10/07 Verwaltungsgerichtshof;
40/01 Verwaltungsverfahren;
41/02 Passrecht Fremdenrecht;
49/01 Flüchtlinge;

Norm

AsylG 1991 §1 Z1;
AsylG 1991 §2 Abs2 Z3;
AVG §37;
FlKonv Art1 AbschnB;
FlKonv Art33;
FlKonv Art43;
VwGG §41 Abs1;

Betreff

Der Verwaltungsgerichtshof hat durch den Vorsitzenden Senatspräsident Dr. Herberth und die Hofräte Dr. Kremla, Dr. Stöberl, Dr. Holeschofsky und Dr. Blaschek als Richter, im Beisein des Schriftführers Mag. Klebel, über die Beschwerde des S in W, vertreten durch Dr. L, Rechtsanwalt in W, gegen den Bescheid des Bundesministers für Inneres vom 22. Oktober 1993, Zl. 4.331.993/2-III/13/92, betreffend Asylgewährung, zu Recht erkannt:

Spruch

Der angefochtene Bescheid wird wegen Rechtswidrigkeit infolge Verletzung von Verfahrensvorschriften aufgehoben.

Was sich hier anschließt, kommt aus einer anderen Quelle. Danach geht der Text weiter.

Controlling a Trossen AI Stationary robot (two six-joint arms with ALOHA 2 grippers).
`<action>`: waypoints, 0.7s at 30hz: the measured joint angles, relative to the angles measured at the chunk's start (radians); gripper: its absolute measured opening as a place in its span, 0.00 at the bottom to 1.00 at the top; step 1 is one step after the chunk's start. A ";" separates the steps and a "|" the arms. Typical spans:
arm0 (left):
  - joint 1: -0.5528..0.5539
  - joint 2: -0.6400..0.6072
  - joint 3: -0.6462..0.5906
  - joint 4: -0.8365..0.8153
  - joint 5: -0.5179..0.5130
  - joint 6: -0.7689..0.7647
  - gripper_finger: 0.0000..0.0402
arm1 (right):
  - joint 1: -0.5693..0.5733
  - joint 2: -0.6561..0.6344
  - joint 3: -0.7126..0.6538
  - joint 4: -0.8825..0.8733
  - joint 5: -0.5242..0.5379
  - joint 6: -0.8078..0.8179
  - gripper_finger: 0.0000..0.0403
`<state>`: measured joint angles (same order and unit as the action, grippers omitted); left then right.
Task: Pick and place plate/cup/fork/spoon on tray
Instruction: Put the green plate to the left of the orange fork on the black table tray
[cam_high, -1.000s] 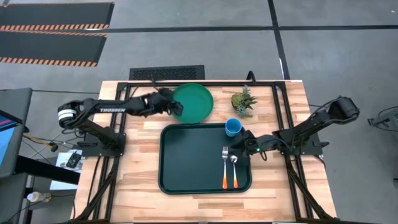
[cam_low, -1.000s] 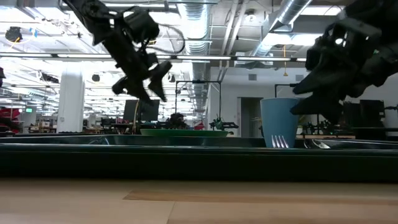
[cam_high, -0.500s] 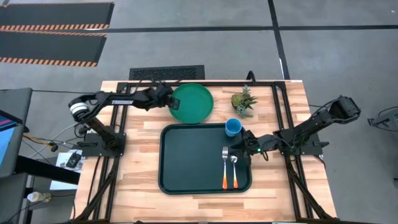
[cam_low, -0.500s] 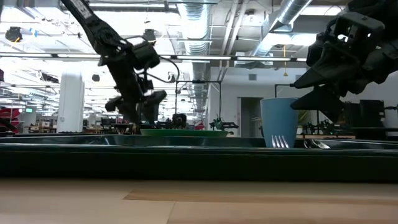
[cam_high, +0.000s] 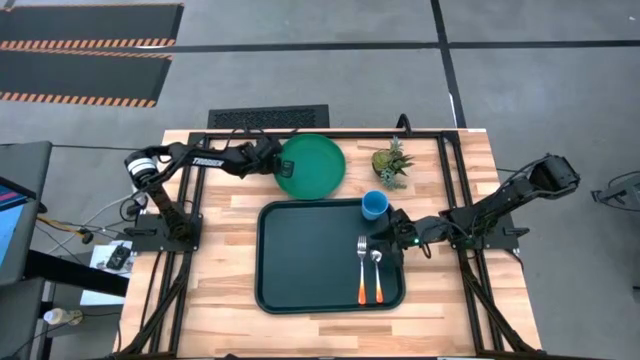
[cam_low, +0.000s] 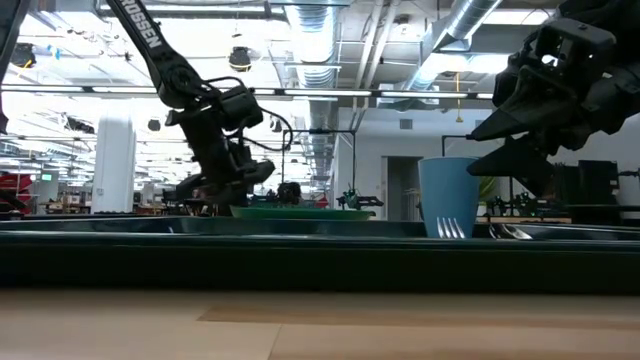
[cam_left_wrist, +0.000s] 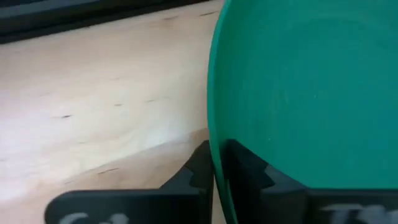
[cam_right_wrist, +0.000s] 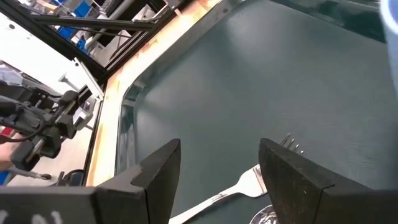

Der Bund hat dem Beschwerdeführer Aufwendungen in der Höhe von S 12.500,-- binnen zwei Wochen bei sonstiger Exekution zu ersetzen.

Begründung

Mit dem im Instanzenzug gemäß § 66 Abs. 4 AVG ergangenen Bescheid des Bundesministers für Inneres vom 22. Oktober 1993 wurde in Erledigung der Berufung des Beschwerdeführers gegen den Bescheid der Sicherheitsdirektion für das Bundesland Wien vom 23. März 1992 der Antrag des Beschwerdeführers - eines Staatsangehörigen von Bangladesch, der am 13. Februar 1992 in das Bundesgebiet eingereist war und am 14. Februar 1992 einen Asylantrag gestellt hatte - gemäß § 3 AsylG 1991 abgewiesen.

Gegen diesen Bescheid richtet sich die vorliegende Beschwerde, über die der Verwaltungsgerichtshof erwogen hat:

Die belangte Behörde hat dem Beschwerdeführer, ohne sich mit seiner Flüchtlingseigenschaft gemäß § 1 Z. 1 AsylG 1991 auseinanderzusetzen, deshalb kein Asyl gemäß § 3 leg. cit. gewährt, weil sie der Ansicht war, daß bei ihm der Ausschließungsgrund des § 2 Abs. 2 Z. 3 leg. cit. gegeben sei, wonach einem Flüchtling kein Asyl gewährt wird, wenn er bereits in einem anderen Staat vor Verfolgung sicher war. Sie ging von den Angaben des Beschwerdeführers bei seiner niederschriftlichen Einvernahme am 24. Februar 1992 vor der Sicherheitsdirektion für das Bundesland Niederösterreich aus, nach denen er sich - aus seinem Heimatland kommend - zehn Tage in Rumänien aufgehalten habe, bevor er in das Bundesgebiet weitergereist sei; in rechtlicher Hinsicht befaßte sich die belangte Behörde mit dem Begriff der "Verfolgungssicherheit" im Sinne der genannten Gesetzesstelle.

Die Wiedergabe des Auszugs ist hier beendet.